• **Task description**
Could you print exactly the lines of the listing below, starting at the line that has "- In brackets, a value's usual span" and ending at the line that has "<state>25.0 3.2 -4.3", and only those lines?

• **Source material**

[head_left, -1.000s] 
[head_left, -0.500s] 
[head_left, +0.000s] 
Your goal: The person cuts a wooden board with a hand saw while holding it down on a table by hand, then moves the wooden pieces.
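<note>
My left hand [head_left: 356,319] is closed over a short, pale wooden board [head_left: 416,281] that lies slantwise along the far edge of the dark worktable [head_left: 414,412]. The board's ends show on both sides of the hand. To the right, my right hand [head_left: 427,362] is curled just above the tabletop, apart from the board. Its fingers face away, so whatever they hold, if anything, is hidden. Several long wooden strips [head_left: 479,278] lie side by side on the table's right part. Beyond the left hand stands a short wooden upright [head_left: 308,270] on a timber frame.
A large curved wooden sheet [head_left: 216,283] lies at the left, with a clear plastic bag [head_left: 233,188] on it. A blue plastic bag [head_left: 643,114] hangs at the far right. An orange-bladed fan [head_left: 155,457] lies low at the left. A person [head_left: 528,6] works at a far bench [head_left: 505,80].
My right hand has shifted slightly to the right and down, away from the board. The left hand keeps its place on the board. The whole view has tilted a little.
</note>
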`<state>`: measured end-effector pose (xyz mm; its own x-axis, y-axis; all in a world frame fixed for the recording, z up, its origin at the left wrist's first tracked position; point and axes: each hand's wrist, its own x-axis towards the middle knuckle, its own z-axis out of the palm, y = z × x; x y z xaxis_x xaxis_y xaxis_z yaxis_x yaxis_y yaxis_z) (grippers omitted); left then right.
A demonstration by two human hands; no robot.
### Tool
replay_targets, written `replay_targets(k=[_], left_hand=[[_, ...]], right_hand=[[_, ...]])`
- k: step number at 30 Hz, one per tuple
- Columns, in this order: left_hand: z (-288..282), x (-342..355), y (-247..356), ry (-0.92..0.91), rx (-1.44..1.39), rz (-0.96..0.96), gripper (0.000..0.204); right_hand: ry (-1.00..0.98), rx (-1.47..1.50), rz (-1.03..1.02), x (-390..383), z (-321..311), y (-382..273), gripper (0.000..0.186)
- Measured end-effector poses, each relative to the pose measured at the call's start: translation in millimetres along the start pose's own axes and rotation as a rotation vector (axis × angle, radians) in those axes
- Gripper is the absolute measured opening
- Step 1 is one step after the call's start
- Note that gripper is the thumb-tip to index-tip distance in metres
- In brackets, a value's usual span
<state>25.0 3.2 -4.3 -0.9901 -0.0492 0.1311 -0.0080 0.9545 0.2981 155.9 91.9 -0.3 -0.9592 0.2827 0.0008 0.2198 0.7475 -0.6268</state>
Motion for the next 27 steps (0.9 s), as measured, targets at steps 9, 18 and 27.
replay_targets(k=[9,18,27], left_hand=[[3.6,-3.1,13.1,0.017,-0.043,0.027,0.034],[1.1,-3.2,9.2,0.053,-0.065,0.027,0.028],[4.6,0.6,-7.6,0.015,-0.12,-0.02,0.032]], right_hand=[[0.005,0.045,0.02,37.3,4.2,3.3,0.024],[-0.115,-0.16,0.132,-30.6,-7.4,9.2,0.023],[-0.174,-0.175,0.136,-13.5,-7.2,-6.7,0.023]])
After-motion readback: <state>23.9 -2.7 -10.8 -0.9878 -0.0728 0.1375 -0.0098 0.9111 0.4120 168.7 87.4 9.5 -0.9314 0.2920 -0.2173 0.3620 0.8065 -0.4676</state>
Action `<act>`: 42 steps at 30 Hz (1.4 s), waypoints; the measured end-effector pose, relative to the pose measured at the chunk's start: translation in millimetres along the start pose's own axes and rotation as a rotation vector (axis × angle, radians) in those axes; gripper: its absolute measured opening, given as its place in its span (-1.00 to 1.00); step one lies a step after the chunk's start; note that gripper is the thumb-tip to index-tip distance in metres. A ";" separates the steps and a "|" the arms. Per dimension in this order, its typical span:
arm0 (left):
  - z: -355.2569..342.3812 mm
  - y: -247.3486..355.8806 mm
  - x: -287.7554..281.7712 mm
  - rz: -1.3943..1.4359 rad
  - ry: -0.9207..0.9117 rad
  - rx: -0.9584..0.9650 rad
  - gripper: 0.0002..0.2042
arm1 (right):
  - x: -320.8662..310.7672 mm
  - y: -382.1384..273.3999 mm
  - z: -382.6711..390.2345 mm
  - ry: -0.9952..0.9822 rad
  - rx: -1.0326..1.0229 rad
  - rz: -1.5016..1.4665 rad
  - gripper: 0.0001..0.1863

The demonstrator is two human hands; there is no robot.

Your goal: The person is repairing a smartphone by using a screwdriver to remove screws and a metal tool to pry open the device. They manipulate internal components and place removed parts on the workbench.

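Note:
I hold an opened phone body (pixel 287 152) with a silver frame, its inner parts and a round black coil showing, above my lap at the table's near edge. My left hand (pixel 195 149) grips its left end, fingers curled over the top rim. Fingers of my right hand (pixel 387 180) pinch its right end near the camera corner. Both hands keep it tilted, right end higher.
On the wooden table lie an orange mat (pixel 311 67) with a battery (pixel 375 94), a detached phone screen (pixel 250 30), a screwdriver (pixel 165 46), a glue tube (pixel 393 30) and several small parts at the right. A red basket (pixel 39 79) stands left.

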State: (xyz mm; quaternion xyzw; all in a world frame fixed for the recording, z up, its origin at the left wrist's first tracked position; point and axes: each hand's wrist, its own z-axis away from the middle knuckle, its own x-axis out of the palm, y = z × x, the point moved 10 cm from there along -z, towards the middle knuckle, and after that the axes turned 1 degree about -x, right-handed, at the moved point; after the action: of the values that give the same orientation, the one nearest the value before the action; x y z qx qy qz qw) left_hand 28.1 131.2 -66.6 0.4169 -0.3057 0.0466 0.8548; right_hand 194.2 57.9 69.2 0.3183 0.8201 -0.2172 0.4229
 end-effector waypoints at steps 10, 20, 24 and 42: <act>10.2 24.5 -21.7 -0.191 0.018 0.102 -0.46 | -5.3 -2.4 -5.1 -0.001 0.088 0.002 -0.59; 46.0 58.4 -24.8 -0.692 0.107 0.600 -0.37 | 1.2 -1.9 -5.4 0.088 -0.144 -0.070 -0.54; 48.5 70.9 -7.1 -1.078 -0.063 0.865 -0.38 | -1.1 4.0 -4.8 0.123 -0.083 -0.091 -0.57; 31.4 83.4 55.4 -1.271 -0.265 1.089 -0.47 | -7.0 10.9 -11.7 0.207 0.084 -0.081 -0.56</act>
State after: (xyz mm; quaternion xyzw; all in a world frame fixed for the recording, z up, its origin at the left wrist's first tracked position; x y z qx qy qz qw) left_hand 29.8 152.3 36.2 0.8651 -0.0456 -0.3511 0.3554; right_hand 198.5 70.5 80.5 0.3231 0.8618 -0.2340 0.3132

• **Reply to the task**
- In brackets, a value's usual span
<state>25.0 3.2 -4.3 -0.9901 -0.0492 0.1311 -0.0080 0.9545 0.2981 155.9 91.9 -0.3 -0.9592 0.2827 0.0008 0.2198 0.7475 -0.6268</state>

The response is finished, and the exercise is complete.